五大派中不少人本已心動,被謝遜這麽說,再也忍不住,呼喊著衝了過去。五大派主事者都保持著清醒,大聲喊道:“不可冒失,小心有詐!”卻控製不住人心袞袞,一見有人衝了出去,一部分猶豫不定的人,也忍不住衝了出去,到最後少林、昆侖、華山、崆峒四派所有附屬幫眾全部衝了過去,隻留下五大派門內弟子駐留在廣場邊。
那幾百幫派之眾衝到石台前,被一眾明教教眾抵擋住,雙方廝殺起來,等所有附屬幫眾擠上去時,附近的地麵陡然下陷,轟一聲巨響過去,場中塵土飛揚,附屬幫眾陷入一個方圓十丈的巨坑之中,坑底滿布黑黝黝的石油。
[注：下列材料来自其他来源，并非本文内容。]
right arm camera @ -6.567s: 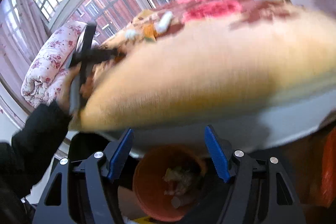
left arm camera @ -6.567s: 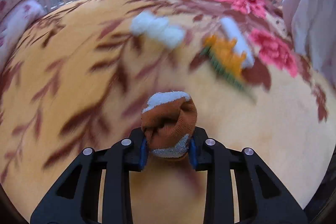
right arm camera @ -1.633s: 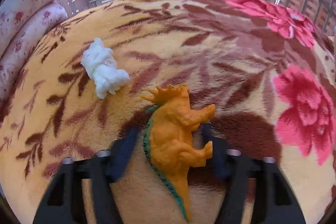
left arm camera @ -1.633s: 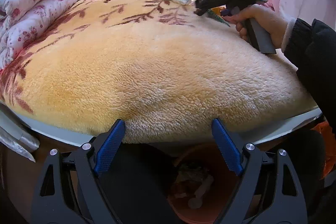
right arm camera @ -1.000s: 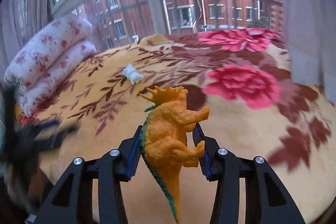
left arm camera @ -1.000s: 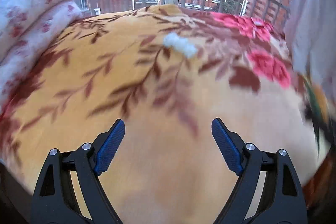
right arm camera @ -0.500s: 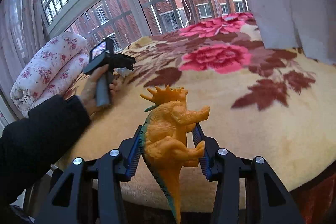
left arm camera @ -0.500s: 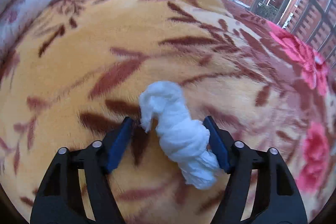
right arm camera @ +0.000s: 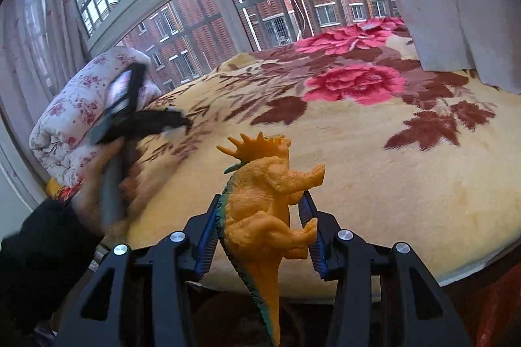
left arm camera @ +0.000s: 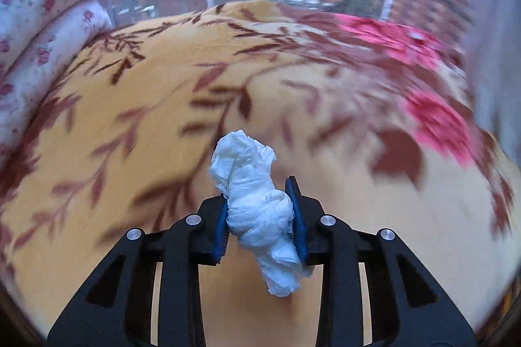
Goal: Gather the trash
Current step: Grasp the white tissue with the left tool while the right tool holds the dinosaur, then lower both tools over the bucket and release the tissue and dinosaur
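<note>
— Over the bed (left arm camera: 130,135), toward its middle, our left gripper (left arm camera: 260,226) is closing on the crumpled tissue (left arm camera: 257,203), pads touching it.
— Squeeze gently, lift straight. Our right gripper (right arm camera: 260,233) holds the toy dinosaur (right arm camera: 267,203) above the near edge.

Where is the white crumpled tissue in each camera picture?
Left wrist view: the white tissue sits low in the middle, between the blue pads of the left gripper, whose jaws are closing on it.
Right wrist view: only a blurred pale bit shows at the tip of the left gripper, at middle left; it may be the tissue.
Shared landmark: the folded flowery quilt at the left edge of the blanket.
</note>
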Demonstrator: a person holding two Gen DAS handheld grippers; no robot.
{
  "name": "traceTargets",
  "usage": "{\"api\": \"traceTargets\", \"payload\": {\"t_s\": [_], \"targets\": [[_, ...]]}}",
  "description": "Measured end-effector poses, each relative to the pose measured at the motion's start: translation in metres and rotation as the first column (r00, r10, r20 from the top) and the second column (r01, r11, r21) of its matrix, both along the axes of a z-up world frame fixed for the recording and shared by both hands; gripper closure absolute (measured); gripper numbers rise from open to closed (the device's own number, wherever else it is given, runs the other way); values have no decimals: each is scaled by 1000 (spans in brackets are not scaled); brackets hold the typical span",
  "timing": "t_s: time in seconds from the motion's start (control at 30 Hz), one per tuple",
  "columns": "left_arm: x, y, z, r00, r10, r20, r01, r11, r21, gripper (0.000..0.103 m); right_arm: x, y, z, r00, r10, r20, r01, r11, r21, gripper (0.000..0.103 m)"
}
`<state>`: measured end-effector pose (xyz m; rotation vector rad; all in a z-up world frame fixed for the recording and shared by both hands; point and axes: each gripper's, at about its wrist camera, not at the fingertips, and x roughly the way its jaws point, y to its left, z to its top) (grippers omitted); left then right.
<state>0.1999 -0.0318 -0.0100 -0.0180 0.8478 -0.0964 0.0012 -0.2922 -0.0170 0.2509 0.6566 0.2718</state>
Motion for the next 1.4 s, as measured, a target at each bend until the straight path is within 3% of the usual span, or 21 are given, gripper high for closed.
{"api": "traceTargets", "payload": {"t_s": [0.13, 0.3, 0.5, 0.7, 1.1, 1.4], "targets": [[-113, 9, 18, 994, -77, 74, 76, 997, 22, 72, -32, 17, 9, 999, 32, 23, -32, 999, -16, 56], [-213, 12, 4, 990, -107, 96, 104, 994, 32, 72, -69, 37, 8, 998, 65, 23, -64, 997, -48, 56], [-273, 7, -33, 979, -174, 106, 166, 983, 76, 72, -108, 56, -17, 997, 62, -40, -65, 996, -69, 56], [-278, 3, -76, 977, -209, -34, 211, 975, 64, 72, -117, 73, -58, 984, 66, -167, -82, 992, -90, 56], [-266, 5, -95, 975, -194, -109, 200, 979, 44, 72, -106, 77, -87, 961, 64, -267, -102, 986, -132, 56], [-259, 9, -105, 976, -156, -154, 164, 986, 35, 72, -102, 80, -94, 955, 74, -288, -117, 984, -135, 56]]}}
在前沿抵擋的明教教眾恰好站在巨坑之外,將不少站在坑外的附屬幫眾推入巨坑。石台上的銳金旗掌旗使莊錚舉起一隻五色大旗,搖動起來,石台後麵迅速奔出白、紅兩支小隊人,每隊五十人,白衣者腰間插滿短斧,紅衣者背負鐵箱手提噴筒。
烈火旗掌旗使辛燃揮手擲出一枚硫磺火彈,落入巨坑之中。坑底石油遇火,登時烈焰奔騰,燒了起來。紅白兩支隊伍圍在巨坑旁邊,白衣者不斷往巨坑內投擲短斧,紅衣者手持噴筒,專往坑下眾人頭部噴射。
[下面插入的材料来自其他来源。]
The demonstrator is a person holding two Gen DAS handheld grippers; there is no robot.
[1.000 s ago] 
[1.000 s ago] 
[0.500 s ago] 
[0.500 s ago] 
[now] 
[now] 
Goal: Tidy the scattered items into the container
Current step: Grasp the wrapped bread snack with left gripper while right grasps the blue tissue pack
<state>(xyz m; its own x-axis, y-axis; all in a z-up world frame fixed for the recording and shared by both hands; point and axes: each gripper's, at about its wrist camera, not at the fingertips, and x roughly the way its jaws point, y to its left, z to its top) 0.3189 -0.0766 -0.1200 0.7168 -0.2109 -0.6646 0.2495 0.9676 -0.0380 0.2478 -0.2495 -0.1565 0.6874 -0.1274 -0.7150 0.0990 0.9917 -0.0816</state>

坑中之人烈焰焚身,高聲哀嚎,想要攀爬出來,又被守在坑邊的明教教眾打落下去,在烈火中翻滾掙紮,痛苦萬分。情況變化兔起鶻落,不過幾息之間,五大派幾百附屬幫眾便身陷絕境,五大派高手看得心膽俱裂,率領門下弟子衝上去救援。
明教教眾看五大派之人趕過來,連忙撤退,所有教眾直接奔出廣場之外,不見蹤影,隻留下石台上的眾多高層。五大派高手將坑中還在掙紮的幾名火人救了上來,卻無法撲滅其身上火焰,隻能眼睜睜看著幾人在地上翻滾掙紮,嘶聲哀嚎。
眼見這幾人必死無疑,還在遭受痛苦,空智手中禪杖疾點,敲在那幾名火人的死穴之上,提前結束了他們的性命,口中連稱“罪過”。
謝遜哈哈大笑,喝道:“裝模作樣,一個個道貌岸然,滿肚子的壞水,還敢自稱名門正派,說什麽行俠仗義,我呸。”
“南無阿彌陀佛。”空聞口稱佛號,大聲喝道:“謝遜,你明教惡貫滿盈,今天就是滅教之日。眾人聽令,蕩魔除惡,就在此時。隨我上。”五派弟子紛紛怒喝,向石台圍攻過去。